The bikers started grabbing the chain link fence and shaking it and yelling at us. The situation was rapidly getting out of control. I thought they were about to tear down the fence and attack us. I could see them hauling out bike chains and brass knuckles. Just then, Evel Knievel emerged from a makeshift control shack next to the launch platform and began waving to the crowd. That apparently satisfied the bikers, because they stopped rattling the fence and cheered him. Evel! Evel! Evel! They were shouting his name and pouring beer on each other and stomping their biker boots in the dust.

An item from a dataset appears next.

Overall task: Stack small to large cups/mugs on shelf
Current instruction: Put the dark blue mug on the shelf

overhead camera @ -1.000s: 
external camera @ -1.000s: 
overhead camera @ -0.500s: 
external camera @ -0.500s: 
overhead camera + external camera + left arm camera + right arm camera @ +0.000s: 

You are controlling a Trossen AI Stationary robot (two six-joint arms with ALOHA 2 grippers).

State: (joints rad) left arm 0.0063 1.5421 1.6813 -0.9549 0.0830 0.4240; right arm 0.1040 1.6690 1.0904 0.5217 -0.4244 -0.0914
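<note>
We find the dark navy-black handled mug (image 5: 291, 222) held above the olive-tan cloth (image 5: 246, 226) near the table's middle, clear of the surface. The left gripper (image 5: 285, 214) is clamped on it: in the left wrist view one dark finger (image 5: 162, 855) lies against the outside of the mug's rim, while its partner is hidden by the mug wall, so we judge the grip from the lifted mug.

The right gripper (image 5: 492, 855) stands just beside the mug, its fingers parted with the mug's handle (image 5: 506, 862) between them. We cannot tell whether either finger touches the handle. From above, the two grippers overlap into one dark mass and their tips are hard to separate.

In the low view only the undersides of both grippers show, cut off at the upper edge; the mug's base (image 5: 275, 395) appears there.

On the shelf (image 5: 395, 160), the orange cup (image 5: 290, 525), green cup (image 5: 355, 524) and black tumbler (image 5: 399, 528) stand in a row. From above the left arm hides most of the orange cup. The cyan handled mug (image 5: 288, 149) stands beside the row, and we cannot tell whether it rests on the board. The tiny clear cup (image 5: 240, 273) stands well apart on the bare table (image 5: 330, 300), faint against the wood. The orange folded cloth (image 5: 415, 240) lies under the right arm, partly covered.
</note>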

Evel Knievel suited up and climbed into his rocket cycle and with an ear-splitting blast of steam, he was launched over the gorge…where at the top of the arc of his flight, he promptly hit the parachute release and dangling from its chute, the rocket drifted down to the floor of the gorge, just missing the river. It turned out that Evel was okay, but we weren’t. There went our story. The Big Jump fizzled out like a dud roman candle.

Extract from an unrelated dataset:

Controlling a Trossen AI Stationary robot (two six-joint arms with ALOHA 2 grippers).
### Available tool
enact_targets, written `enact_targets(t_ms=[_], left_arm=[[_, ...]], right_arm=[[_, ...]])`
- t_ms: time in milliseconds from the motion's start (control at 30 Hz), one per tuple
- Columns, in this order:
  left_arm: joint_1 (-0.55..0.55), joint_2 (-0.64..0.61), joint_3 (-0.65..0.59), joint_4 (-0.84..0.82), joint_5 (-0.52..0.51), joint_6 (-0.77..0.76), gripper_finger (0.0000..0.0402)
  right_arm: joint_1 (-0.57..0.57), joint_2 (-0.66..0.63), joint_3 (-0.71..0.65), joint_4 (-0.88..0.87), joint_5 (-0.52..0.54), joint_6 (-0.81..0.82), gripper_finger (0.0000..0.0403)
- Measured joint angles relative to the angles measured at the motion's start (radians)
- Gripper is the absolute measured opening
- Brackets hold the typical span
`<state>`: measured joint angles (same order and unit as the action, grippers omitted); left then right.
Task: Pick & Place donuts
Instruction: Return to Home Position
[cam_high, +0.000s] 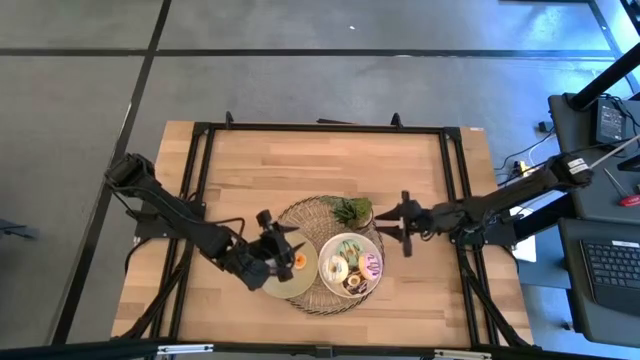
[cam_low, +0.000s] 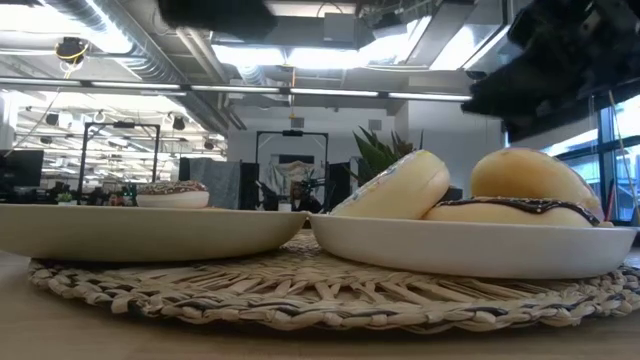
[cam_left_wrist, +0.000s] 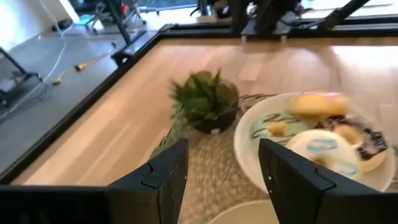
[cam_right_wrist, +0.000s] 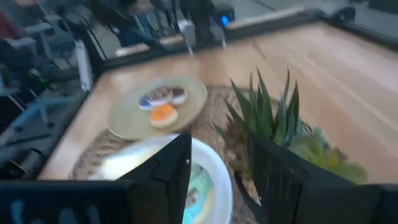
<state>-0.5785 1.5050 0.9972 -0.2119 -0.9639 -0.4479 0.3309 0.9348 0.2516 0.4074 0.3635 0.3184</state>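
Both pairs of jaws stand open with nothing between them — the wrist views settle that, where the high view gives only dark shapes. The left gripper (cam_left_wrist: 222, 158) hangs over the tan plate (cam_high: 305, 281) and hides most of it from above; only an orange donut (cam_high: 300, 262) peeks out beside the fingers. The right wrist view shows that plate in full, with the orange donut and two darker-iced donuts (cam_right_wrist: 158, 97) just behind it. The right gripper (cam_right_wrist: 219, 149) hovers off the right edge of the woven mat (cam_high: 300, 215), near the plant (cam_high: 351, 210) and clear of both plates. The white plate (cam_high: 325, 250) sits just beside the tan one on the mat and holds the other donuts, packed against one another — a cream one (cam_high: 337, 268), a purple-striped one (cam_high: 372, 264), mint and chocolate among them. Only the low view shows the heap from the side: two pale donuts (cam_low: 395, 185) lean together above the white plate's rim, and a single sprinkled donut (cam_low: 172, 190) shows on the other plate. The exact count on the white plate I cannot tell
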Motion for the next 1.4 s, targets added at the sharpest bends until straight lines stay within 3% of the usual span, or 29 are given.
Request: enact_targets(t_ms=[133,267,500,633,767,867,1000,1100,1400], left_arm=[[0.004,-0.100,-0.114,0.006,-0.004,-0.093,0.0193],[0.005,-0.239,-0.281,0.115,0.018,-0.164,0.0193],[0.019,-0.459,-0.555,0.497,0.271,-0.002,0.0189],[0.035,-0.562,-0.678,0.644,0.323,0.078,0.0193],[0.068,-0.702,-0.750,0.618,0.334,0.109,0.0193],[0.122,-0.838,-0.772,0.498,0.347,0.119,0.0190],[0.189,-0.985,-0.790,0.402,0.428,0.130,0.0190],[0.226,-1.063,-0.813,0.410,0.520,0.185,0.0192],[0.319,-1.195,-0.951,0.488,0.613,0.216,0.0189]], right_arm=[[0.000,-0.090,0.000,-0.074,-0.049,-0.058,0.0156],[0.000,-0.183,0.000,-0.212,-0.048,-0.051,0.0156],[0.000,-0.318,0.000,-0.319,0.029,-0.112,0.0156],[0.000,-0.350,-0.006,-0.318,0.035,-0.117,0.0156],[0.000,-0.349,-0.047,-0.300,0.035,-0.086,0.0156],[0.000,-0.355,-0.099,-0.229,0.036,-0.087,0.0156],[-0.001,-0.378,-0.158,-0.119,0.038,-0.092,0.0156],[-0.001,-0.402,-0.187,-0.100,0.055,-0.089,0.0156],[-0.001,-0.463,-0.240,0.001,0.118,-0.128,0.0156]])
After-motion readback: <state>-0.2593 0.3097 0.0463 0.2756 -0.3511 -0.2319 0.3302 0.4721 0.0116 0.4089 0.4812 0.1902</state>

I remember the strange mix of shock and elation we felt when we went out for dinner at the Holiday Inn that night in Twin Falls, how weird that we felt a real sense of loss at the departure from the national stage of a figure of dread and repulsion like Agnew. It was a little bit like how I think we’ll feel now that we won’t have Trump, in the immortal words of Richard Nixon, to kick around anymore.
Think of what it’s going to be like tomorrow: A good and decent man and a good and decent woman will move into the White House and begin what will doubtlessly be the long and arduous task of Putting Things Right in America. Gone will be the daily, sometimes hourly, eruptions of the seriously disordered lunatic who has sat in the highest office of the land for the last four, long years. The stress part of PTSD will come with the absence of surprise and horror which confronted us daily, not to mention the fear of what was coming next. This man for four years literally had his finger on the nuclear trigger, and it felt on a day by day basis that he might do it, he might start a nuclear war. He indicated as much early in his presidency when he warned North Korea that if they made any more threats against the United States, they “will be met with fire and fury like the world has never seen.” “What good are they if you can’t use them,” he reportedly said of nuclear weapons during the 2016 campaign.
I know I don’t have to remind you, but this is what we have been living with for four, very, very long years, folks. This is why we’re all going to be suffering from PTSD. I recommend three ibuprofen and a long, hot shower. It’s going to take us awhile to recover from this man who made Agnew’s bribe gouging seems like a schoolyard bully taking a kid’s lunch money, and Nixon’s prevarications and paranoia seem like he was a rational guy who was maybe having a bad day.
Donald Trump put them both to shame. It’s no wonder we’ll be going through Post Trump Stress Disorder. When it comes to pure unadulterated evil, he has been the real deal.
Great piece!
I might actually start to sleep again.